An artist wrote to me asking where he could send his music, because he had heard that I’m a manager in Berlin.
I asked him a simple question back.
What should I be listening for?
His answer was that he wanted to know what kind of artists I work with, and what I could do for him.
I don’t think I need to explain why this threw me off.
He was pitching to me so that I could pitch myself to him.
And this isn’t an isolated case.
I see the same pattern again and again, not only in DMs, but also inside the course I’m currently running. There’s often a big gap between what people say they want and what they actually put on their to-do list.
One thing stands out in particular.
Many people don’t know how to ask the right questions.
I see participants sitting in front of some of the best guest speakers they could realistically have access to. People with years of experience. People who have made mistakes, learned from them, and built something real.

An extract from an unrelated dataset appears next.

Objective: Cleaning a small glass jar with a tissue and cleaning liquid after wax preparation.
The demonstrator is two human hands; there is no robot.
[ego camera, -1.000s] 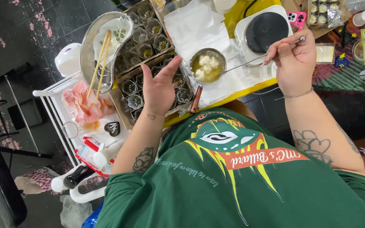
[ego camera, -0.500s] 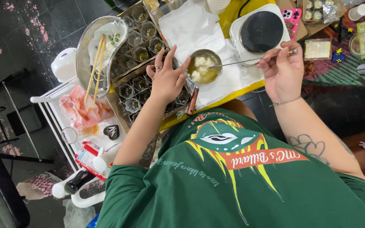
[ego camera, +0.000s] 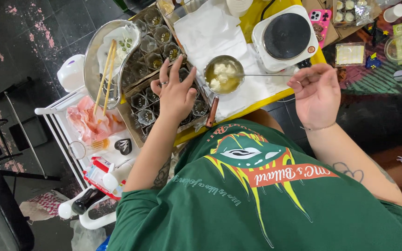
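Left hand (ego camera: 175,95) spreads its fingers flat over the tray of small glass cups (ego camera: 161,69), gripping nothing. At its two o'clock, the small pot (ego camera: 223,74). Right hand (ego camera: 318,93) pinches a long spoon (ego camera: 266,75) dipped inside.

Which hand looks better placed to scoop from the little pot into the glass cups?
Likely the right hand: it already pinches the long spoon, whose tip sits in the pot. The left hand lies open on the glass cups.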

And yet, the questions they ask are often about templates.
How to write this email.
What wording to use.
What structure works best.
That’s where things start to go wrong.
Not because templates are useless, but because they become a way of avoiding the harder work. The thinking. The positioning. The clarity about what you actually want and why.

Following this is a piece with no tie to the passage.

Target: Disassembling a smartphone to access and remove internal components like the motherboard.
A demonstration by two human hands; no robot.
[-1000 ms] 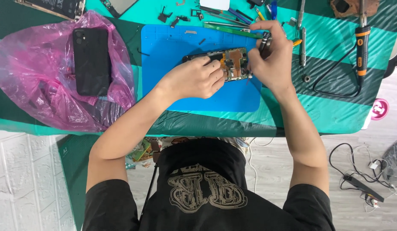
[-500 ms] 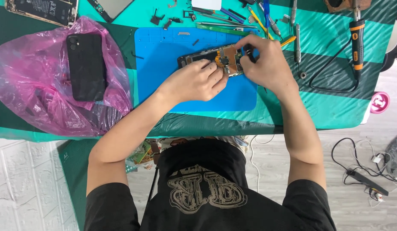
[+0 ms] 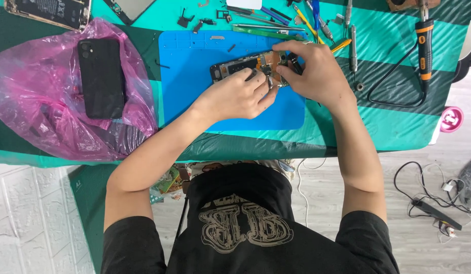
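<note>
On the left of the counter (image 3: pixel 387 127), a black phone (image 3: pixel 101 77) lay on a crumpled pink plastic bag (image 3: pixel 42 106). At centre, on a blue work mat (image 3: pixel 195 76), sat an opened phone (image 3: pixel 245 67), its back already off and circuit boards exposed; parts remained inside. The left hand (image 3: pixel 235 96) rested on it, fingers curled and pinching something small. The right hand (image 3: pixel 314 71) arched over its right end, fingertips pressed down. Far right lay tweezers, screwdrivers (image 3: pixel 352 43) and an orange-handled soldering iron (image 3: pixel 424 48).
</note>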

If you don’t know what you’re asking for, no template will help you.
If you don’t know what you’re trying to build, no manager, agent, or mentor can magically fill in that gap.
Authenticity doesn’t come from wording.
Uniqueness doesn’t come from structure.
They come from understanding your own direction well enough to ask questions that actually matter.

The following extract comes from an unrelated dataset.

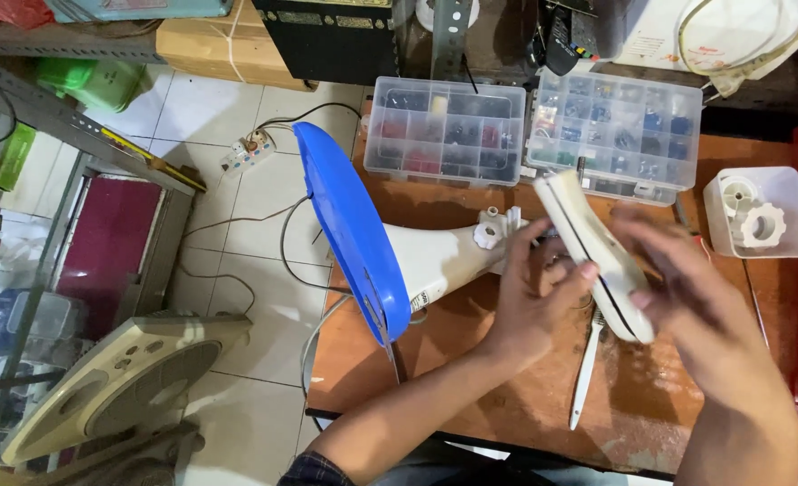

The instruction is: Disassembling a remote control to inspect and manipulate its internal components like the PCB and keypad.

Instead of asking, “How should I pitch?”
It might be more useful to ask, “What am I really trying to communicate?”
Instead of asking, “Who should I send my music to?”
It might be better to ask, “Why would anyone care about this right now?”
Instead of asking, “What can you do for me?”
It’s worth asking, “What am I already doing, and where do I actually need support?”
When those questions aren’t clear, the responsibility quietly gets pushed onto someone else. Onto an agent. Onto a manager. Onto a guest speaker. Onto a template.
And that’s usually when things stall.
I don’t say this to discourage anyone. I say it because learning to ask better questions changes everything. It changes how conversations go. It changes how people respond to you. And it changes how seriously your work is taken.
The people who stand out aren’t the ones with the cleanest emails.
They’re the ones who know why they’re reaching out in the first place.